I have to admit that I have found a recent addiction to the TV channel, TCM, as it has featured its ‘31 Days of Oscar.’  I have heard of many of the titles, but have not actually seen many of them until this past few days while I have been completing homework for my doctoral program. (Yes, I know…focus on the homework).

I truly appreciate what the actors, producers, directors, musicians, and the technical casts have accomplished in such treasures as Singin’ In The Rain, Lawrence of Arabia, Guess Who’s Coming to Dinner, Now , Voyager…I could go on and on. There are so many great films that we should remember.

One of the films, Now, Voyager, was new to me so I was especially interested in seeing it since it featured one of my favorite actresses, Bette Davis.  She pays the role of a young lady who goes through a transformation reminiscent of ‘The Ugly Ducking.’  It was a heart-warming story of her attempts to find herself and then help in the transformation of someone who reminds her of her own story.  The movie ends with Charlotte Vale (Bette Davis) and her friend, Jerry, standing at the library window looking at the sky.  Charlotte looks to Jerry and says, ‘Oh, Jerry, don’t let’s ask for the moon. We have the stars.’

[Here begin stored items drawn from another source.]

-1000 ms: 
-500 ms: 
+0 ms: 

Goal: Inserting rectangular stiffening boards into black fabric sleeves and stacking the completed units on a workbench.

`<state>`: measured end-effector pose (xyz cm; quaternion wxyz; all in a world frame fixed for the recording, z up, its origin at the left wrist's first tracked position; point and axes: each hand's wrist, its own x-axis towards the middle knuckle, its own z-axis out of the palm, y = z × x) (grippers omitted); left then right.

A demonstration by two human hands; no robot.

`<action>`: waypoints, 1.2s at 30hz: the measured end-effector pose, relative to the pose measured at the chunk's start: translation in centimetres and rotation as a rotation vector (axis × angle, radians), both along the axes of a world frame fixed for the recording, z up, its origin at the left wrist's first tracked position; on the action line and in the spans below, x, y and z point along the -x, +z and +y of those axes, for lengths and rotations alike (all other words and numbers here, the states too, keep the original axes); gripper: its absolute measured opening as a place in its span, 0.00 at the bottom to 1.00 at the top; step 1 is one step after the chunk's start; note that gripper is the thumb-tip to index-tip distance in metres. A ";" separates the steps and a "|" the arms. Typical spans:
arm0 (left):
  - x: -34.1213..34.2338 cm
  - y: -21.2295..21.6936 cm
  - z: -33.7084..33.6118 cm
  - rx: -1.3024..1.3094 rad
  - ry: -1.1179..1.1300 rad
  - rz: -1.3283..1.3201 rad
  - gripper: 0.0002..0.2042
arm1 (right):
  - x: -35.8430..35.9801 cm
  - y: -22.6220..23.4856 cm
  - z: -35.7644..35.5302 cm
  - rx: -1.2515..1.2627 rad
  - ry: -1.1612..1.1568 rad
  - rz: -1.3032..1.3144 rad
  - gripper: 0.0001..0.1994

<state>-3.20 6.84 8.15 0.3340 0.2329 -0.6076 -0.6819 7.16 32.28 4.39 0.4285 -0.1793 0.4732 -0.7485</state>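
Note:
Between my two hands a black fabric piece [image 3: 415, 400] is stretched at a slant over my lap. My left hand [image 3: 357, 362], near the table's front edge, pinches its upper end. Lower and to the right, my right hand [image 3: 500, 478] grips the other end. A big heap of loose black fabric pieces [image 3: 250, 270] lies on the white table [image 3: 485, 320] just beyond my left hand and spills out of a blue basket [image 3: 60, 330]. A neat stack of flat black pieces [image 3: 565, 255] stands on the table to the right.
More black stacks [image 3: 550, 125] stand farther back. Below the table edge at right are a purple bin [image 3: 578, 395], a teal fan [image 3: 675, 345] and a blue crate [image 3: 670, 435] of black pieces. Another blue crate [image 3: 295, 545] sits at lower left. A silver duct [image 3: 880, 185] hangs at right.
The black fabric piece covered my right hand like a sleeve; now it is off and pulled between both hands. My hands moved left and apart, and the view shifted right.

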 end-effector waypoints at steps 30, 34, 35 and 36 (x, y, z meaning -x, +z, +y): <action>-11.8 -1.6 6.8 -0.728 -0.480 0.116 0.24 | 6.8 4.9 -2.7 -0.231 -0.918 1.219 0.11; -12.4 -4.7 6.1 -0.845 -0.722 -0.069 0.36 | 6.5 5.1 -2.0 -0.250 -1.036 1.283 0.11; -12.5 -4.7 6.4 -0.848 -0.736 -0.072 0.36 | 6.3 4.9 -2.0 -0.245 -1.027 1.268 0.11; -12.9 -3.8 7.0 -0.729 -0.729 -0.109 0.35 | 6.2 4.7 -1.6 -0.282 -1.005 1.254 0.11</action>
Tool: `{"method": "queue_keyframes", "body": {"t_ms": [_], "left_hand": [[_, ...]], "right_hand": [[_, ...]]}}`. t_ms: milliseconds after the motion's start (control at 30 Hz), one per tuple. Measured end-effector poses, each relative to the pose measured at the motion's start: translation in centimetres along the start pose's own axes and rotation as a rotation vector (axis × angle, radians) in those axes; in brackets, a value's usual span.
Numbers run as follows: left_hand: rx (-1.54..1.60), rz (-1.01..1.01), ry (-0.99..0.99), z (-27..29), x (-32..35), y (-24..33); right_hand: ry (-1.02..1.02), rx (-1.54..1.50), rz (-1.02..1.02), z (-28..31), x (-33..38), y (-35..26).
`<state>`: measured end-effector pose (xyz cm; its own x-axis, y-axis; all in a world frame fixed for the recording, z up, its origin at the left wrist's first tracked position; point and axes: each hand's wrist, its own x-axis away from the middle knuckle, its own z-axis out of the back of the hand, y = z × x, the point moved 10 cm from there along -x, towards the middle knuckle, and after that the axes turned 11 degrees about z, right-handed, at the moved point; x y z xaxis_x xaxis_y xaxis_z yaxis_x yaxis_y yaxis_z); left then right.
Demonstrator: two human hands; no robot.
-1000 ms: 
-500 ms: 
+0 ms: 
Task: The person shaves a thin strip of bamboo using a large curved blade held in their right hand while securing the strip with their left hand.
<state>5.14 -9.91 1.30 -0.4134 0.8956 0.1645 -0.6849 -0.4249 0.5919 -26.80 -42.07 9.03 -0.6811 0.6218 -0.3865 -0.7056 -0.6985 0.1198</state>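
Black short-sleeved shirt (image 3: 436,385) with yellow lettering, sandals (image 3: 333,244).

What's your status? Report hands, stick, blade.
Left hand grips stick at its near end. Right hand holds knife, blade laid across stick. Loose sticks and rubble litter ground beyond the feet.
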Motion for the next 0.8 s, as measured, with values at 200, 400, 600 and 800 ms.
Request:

‘Oh, Jerry, don’t let’s ask for the moon. We have the stars.’

I thought, ‘Yes, Charlotte! You understand.” (I now know that many others agree since this particular line is one of the most famous closing lines in all of cinema. Thanks, TCM for adding that bit of trivia).

I thought about my present circumstances with the opportunity to open a new elementary school in the fall, and I find that the more I visit the new school, @KellyMillES (Kelly Mill Elementary), the more excited I become about the possibilities that exist.

As I have been talking with some amazing teacher candidates, I have noticed that this enthusiasm and excitement are contagious!  The more we talk about creating the KME Family, I find myself sharing the vision of being the best school in the state (yes, I DO think it is possible and that you can intentionally design and structure events to cause that to be the likely outcome), and I ask the question, ‘What Can’t We?’

Like Charlotte and Jerry, why should we settle for ‘reaching the moon’ when ‘reaching the stars’ should be our goal?  Too often in education we settle for ‘the moon.’  Sure, it’s no minor feat to reach ‘the moon,’ but we often settle for that when with a little more determination, focus, passion, and fortitude we could help our students ‘reach the stars.’ After all…aren’t they worth it?